As more radio hosts emerge, they're working to maintain a traditional audience that skews older while appealing to a younger generation that looks to other media sources for news. Conservatives in the mood for anti-liberal invective have an expanding array of online options from which to choose. Before his death last year, Andrew Breitbart set up his own online empire attempting to revolutionize (in his own view, at least) conservative media; the empire continues on, despite infighting among the subordinates left in charge. Conservative online news outlets like The Daily Caller and The Washington Free Beacon are trying to carve out their own niche-free-wheeling and
in liberals' faces, smaller in audience but more dynamic with reported content updated all day long.
Limbaugh is streamable online (if you purchase a membership), and late last year his show launched iPhone apps that let you listen to the show, read his newsletter, and correspond with Limbaugh himself via an "exclusive, super-secret e-mail address." But he remains, for the most part, old--fashioned appointment listening during the narrow window of 12 P.M. to 3 P.M.

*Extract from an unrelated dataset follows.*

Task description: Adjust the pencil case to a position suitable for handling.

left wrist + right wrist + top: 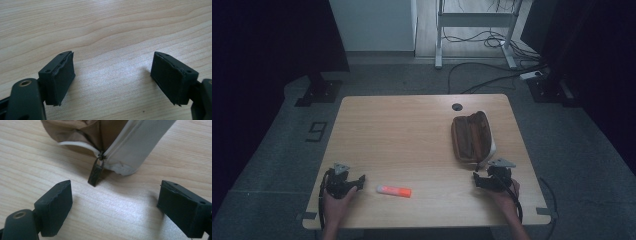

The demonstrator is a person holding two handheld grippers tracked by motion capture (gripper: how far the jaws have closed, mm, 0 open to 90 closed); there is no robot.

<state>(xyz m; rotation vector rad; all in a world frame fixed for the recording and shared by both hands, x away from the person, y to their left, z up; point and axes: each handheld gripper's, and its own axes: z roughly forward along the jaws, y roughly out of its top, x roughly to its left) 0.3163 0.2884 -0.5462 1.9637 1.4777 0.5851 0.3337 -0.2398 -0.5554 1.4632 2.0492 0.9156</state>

Limbaugh's biggest impact going forward on the conservative media and Republican politics could well be his stubborn resistance to change. His imitators are at least toying with altering the formula as they grapple with the challenges facing conservatives. But Limbaugh, still the loudest voice in the room, is having none of it. Since the election, he's continued lecturing Obama voters on how they're "low-information" and "ignoramuses." After National Rifle Association CEO Wayne LaPierre gave his tone-deaf post-Newtown press conference, Limbaugh said that he sounded like "an adult looking for real solutions." One day in late January, Limbaugh claimed he was taking it upon himself to fight, alone if necessary, any immigration reform that includes a path to citizenship. The next day he denied having said this and heaped plaudits on the enforcement provisions in Rubio's immigration proposal, briefly raising the possibility: Could the immutable Limbaugh be budged, even if only slightly, by the forces of change? Shortly thereafter he dismissed the entire Hispanic immigrant population (minus Cuban Americans) as lazy and not "invested in hard work." His own incoherence aside, the safe money is on Limbaugh supporting "anti-amnesty" rank-and-file Republicans over the GOP leadership.
Limbaugh is doing what he's always done, because it's worked for him in the past. But there's a question now as to whether this model, an artifact from the Reagan years, can plausibly lead the broader conservative movement forward. It's not 1988 anymore, and Republicans and conservatives still smarting from 2012 have to be wondering about the future of the party of Limbaugh.